Évidemment Hadji Mourad aimait Boutler. Cela se voyait à la façon dont Eldar traitait Boutler. Quand celui-ci entrait dans la chambre de Hadji Mourad, Eldar allait à sa rencontre en montrant joyeusement ses dents brillantes et mettait hâtivement des coussins sur son siège ; puis il le débarrassait de son épée, s’il l’avait.

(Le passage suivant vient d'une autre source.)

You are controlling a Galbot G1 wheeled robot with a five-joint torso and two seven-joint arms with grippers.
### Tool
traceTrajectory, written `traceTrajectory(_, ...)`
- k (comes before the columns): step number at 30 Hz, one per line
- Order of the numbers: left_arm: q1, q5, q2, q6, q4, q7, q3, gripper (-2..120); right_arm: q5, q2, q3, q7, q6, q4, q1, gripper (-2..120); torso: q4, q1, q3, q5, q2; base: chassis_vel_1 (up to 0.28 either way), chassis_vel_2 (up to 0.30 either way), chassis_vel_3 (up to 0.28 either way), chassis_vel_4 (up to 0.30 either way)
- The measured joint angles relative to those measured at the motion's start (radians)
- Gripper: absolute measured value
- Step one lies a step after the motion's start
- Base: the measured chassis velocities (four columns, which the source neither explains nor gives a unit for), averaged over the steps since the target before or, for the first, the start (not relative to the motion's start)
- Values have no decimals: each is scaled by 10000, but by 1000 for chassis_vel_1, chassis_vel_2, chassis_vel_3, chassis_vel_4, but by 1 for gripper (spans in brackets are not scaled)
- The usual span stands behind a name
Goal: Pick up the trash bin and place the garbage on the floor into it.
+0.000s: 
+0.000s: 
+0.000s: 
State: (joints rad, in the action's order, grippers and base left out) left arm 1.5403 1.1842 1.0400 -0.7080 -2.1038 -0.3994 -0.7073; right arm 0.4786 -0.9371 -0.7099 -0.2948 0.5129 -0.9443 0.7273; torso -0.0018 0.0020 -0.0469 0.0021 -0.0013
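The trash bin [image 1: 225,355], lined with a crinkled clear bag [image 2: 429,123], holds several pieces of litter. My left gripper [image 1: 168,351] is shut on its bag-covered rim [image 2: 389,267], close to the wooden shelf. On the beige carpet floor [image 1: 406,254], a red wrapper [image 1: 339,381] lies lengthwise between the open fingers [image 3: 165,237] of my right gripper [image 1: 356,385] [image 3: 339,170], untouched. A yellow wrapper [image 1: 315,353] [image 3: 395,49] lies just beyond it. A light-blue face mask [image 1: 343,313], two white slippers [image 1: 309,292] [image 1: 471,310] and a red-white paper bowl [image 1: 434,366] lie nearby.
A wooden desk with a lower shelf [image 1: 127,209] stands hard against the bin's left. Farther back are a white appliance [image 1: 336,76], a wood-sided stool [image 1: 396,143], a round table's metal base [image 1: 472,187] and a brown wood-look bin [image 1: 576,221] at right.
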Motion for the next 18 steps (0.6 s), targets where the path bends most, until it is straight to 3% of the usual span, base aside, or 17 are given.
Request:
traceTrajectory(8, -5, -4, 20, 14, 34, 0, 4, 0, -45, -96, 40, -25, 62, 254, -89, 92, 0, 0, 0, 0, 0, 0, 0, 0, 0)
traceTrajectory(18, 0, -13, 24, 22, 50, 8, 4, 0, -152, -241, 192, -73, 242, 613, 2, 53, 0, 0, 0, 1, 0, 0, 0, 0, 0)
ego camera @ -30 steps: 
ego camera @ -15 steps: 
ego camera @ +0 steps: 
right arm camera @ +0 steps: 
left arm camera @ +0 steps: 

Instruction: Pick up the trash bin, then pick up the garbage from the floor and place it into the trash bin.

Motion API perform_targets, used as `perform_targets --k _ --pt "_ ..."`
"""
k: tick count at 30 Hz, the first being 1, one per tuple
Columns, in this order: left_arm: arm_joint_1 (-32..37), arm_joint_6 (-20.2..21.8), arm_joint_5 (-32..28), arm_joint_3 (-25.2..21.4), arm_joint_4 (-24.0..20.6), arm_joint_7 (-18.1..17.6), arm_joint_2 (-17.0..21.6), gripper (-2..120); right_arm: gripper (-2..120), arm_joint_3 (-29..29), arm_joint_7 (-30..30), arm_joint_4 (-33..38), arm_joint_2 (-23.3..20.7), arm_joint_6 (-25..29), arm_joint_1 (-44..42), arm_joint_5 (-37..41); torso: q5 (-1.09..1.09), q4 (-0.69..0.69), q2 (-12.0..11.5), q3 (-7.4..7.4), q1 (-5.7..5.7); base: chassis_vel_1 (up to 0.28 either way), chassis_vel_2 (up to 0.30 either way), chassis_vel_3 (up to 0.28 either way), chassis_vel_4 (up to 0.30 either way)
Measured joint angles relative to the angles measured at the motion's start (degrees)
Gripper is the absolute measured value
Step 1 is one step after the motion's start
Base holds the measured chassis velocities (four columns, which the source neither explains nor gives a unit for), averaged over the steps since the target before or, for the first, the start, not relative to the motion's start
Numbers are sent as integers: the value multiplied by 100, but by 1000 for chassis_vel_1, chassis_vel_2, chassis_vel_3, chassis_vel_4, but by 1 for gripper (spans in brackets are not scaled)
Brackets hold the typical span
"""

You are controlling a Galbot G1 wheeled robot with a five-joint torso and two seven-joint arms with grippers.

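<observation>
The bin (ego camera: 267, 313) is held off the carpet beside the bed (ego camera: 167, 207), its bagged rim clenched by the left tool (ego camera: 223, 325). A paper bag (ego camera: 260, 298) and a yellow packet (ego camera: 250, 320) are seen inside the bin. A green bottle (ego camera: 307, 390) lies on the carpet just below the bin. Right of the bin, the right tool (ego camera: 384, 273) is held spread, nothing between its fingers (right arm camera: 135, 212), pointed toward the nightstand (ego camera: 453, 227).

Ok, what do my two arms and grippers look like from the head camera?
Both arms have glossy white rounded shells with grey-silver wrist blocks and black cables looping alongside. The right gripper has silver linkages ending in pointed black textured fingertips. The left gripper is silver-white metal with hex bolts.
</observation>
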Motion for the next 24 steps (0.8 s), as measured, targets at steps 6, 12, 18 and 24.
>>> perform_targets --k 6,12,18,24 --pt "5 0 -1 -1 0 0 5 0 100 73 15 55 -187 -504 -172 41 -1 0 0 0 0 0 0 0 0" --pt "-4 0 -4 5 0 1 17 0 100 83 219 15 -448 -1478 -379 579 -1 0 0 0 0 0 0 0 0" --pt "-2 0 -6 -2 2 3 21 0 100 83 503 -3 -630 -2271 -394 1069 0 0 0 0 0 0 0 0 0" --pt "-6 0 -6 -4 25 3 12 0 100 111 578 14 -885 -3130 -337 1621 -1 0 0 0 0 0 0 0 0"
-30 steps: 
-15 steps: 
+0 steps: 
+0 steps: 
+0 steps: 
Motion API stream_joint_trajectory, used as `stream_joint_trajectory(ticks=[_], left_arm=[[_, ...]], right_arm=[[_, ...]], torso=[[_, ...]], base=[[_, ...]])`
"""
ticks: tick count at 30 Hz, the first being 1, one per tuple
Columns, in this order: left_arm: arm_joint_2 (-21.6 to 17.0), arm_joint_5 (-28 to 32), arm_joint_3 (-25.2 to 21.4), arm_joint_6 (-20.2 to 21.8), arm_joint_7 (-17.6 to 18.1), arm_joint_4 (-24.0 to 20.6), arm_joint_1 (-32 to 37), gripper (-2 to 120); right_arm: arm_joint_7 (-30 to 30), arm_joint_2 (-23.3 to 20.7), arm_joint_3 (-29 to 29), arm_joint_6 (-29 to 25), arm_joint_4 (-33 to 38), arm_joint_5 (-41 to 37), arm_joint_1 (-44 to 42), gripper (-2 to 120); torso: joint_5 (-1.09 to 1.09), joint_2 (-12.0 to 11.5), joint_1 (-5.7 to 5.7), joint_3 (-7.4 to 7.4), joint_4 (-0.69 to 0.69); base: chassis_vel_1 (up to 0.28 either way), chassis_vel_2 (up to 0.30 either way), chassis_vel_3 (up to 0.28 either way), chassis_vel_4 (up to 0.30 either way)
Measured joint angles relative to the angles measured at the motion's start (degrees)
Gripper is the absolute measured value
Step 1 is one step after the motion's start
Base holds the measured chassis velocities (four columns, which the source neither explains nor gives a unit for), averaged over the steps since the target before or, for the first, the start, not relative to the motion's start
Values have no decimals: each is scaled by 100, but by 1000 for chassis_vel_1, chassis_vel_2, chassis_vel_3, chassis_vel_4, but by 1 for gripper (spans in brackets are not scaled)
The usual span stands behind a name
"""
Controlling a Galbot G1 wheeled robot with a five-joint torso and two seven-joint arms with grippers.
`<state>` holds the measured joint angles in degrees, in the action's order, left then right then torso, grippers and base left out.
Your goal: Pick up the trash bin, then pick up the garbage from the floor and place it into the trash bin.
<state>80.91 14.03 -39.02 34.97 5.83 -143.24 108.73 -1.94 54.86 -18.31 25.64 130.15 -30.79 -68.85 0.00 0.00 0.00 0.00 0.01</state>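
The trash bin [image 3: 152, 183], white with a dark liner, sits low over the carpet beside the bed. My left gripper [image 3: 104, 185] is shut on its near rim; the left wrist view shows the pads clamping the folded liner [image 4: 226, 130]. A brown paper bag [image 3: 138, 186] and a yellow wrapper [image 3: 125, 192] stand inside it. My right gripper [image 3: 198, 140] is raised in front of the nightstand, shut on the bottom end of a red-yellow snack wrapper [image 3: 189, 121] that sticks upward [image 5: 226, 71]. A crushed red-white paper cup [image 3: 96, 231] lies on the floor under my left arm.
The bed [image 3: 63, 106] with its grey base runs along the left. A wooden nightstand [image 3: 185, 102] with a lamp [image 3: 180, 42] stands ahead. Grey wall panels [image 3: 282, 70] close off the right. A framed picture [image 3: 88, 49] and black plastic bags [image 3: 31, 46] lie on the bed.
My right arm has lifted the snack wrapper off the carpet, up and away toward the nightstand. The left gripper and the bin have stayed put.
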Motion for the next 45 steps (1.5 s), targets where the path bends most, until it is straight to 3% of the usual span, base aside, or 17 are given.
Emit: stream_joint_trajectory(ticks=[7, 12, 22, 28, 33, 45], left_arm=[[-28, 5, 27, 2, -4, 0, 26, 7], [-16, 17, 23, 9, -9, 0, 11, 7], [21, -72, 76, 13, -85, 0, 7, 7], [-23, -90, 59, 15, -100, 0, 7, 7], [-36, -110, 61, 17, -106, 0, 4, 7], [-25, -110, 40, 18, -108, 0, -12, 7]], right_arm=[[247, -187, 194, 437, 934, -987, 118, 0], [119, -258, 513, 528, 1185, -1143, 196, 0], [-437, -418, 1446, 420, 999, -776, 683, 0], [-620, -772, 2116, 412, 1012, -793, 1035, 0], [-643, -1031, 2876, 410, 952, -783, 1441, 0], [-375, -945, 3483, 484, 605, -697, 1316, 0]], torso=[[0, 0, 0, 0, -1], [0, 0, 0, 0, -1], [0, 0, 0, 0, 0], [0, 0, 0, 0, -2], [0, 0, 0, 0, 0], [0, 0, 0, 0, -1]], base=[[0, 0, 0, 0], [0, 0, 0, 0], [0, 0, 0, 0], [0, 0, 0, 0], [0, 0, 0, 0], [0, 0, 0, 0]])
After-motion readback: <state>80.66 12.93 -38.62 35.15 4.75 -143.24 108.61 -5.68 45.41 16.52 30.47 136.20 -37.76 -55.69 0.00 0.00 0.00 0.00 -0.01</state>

Boutler avait fait aussi la connaissance du velu Khanefi, le frère de sang de Hadji Mourad, et s’était lié avec lui. Khanefi savait beaucoup de chansons montagnardes et les chantait très bien. Hadji Mourad, pour faire plaisir à Boutler, ordonnait à Khanefi de chanter les chansons qui lui plaisaient. Khanefi avait une voix de ténor, très haute, et il chantait avec une netteté et une expression extraordinaires. Une des chansons qu’aimait particulièrement Hadji Mourad avait frappé Boutler par sa mélodie solennelle et triste. Boutler demanda à l’interprète de lui en traduire les paroles.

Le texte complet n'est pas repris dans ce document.